A Fantasy Saga
The Fourth Age Shadow Wars by David N. Pauly
Series Excerpt
King Creon looked around his Council table, noting that his twin sons, Alfrahil and Daerahil, were sitting upon opposite sides, directly across from each other. The meeting room was nearly fifty feet long and thirty feet wide, located in the citadel of Titania—capital city of Eldora. A dark wooden table ran down its center, its corners rounded in an attempt to soften its clear functionality. White marble veneers covered the dark granite under stones of the walls, and bright, ancient tapestries were hung from a ceiling over thirty feet high. Hundreds of oil lamps hung in clusters from silk ropes suspended from the ceiling, giving the impression of a single bright light. Deep-set windows on either side of the hall let in the mid-morning light.
The only sounds in the room besides the voices of the men gathered were the faint scratching of quill pens on parchment from the small group of scribes seated at a discrete distance behind the table. Servants were quietly setting down glasses of coffee and fruit juice on coasters to protect the surface of the table. The strong odor of coffee, with undercurrents of breakfast pastries and fruit, wafted through the room, competing with the sharp smoky smell of charcoal braziers glowing against the chill of a cold spring morning.
Creon knew that he cast an imposing figure upon the members of his Council, with the possible exception of his son, Daerahil, and for this there was good reason. Tall Creon was, tall as the ancient Kings from the earliest days of the realm, and as yet unbent from age. His hair was black and full, though streaked with silver these past fifteen years.
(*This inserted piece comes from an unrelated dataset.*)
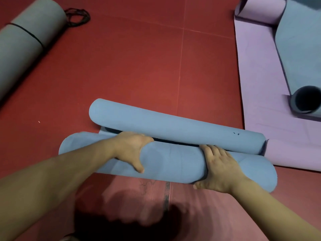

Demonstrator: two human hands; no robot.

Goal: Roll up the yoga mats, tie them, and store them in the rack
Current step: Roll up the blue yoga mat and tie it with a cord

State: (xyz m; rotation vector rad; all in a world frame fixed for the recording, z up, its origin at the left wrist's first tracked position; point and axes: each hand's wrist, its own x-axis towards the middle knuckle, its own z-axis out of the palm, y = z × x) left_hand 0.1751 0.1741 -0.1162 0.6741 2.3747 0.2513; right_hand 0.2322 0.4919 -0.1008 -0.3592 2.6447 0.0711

His pale face still had that fair Elven countenance he had inherited from his mother, and the glow from his finely formed features was unworldly in its beauty. He had his father's eyes, however, and like polished chips of frozen sapphire they had the warmth of a shadow penetrating and piercing from beneath a craggy brow. His eyebrows had become a bit wild with age, and it was a look that served him well in these times. Strength of purpose was in his every fiber, and he carried his authority well.
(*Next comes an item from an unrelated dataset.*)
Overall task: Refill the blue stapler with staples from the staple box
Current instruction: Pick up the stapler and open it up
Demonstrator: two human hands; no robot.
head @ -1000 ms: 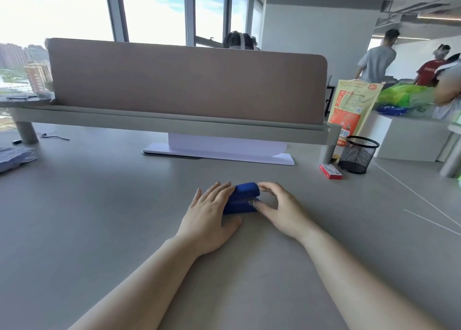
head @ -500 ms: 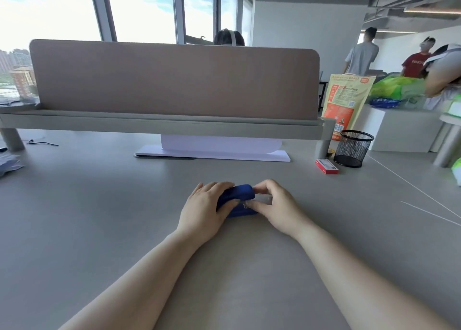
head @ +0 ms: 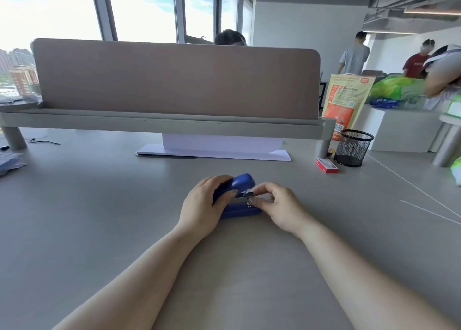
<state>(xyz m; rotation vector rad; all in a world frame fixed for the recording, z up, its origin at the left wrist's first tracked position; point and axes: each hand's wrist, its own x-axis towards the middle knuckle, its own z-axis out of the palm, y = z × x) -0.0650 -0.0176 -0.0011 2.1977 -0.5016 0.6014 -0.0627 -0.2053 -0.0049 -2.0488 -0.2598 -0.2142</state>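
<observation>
The left hand (head: pixel 203 206) grasps the rear of the glossy blue plastic stapler (head: pixel 241 197), its grip wrapped over the raised top. The right hand (head: pixel 279 207) pinches the metal staple rail (head: pixel 245 194) at the front. The stapler rests on the smooth grey counter (head: pixel 99 205). At two o'clock, well apart, lies the small red cardboard staple box (head: pixel 327 165), just beside a black wire-mesh cup (head: pixel 353 147). At twelve o'clock stands a brown felt divider (head: pixel 174 80).
</observation>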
Creon, nearing his two hundredth birthday, ruled from his throne in Titania, one of only two surviving Eldoran cities, the other being the northern city of Amadeus. The other main Eldoran cities had been destroyed in the Great War. Estrellius yet lay in ruins, its remnants bridging and spanning the river Aphon, an empty shell occupied only by its re-constructors. The fate of Hiberius had been even worse. Occupied during the Great War by Dark Elves and other creatures of Magnar, Hiberius had been transformed from a paradise of lush waterways and waterfalls into a dank, polluted ruin. The waters pouring from the city walls and surrounding valley were no longer crystal clear but ran foul and dark, toxic to most life, a breeding ground of deadly plagues that would occasionally spread into the rest of Nostraterra. Creon's only hope for reclaiming Hiberius in his lifetime lay with the Lesser Elves. Possessing magic still secret to the other races of Nostraterra, the Lesser Elves were slowly able to transform the most polluted of waters into clear streams and wells, and since the end of the Great War, two hundred some years before, they had made slow, steady progress in healing the accursed city.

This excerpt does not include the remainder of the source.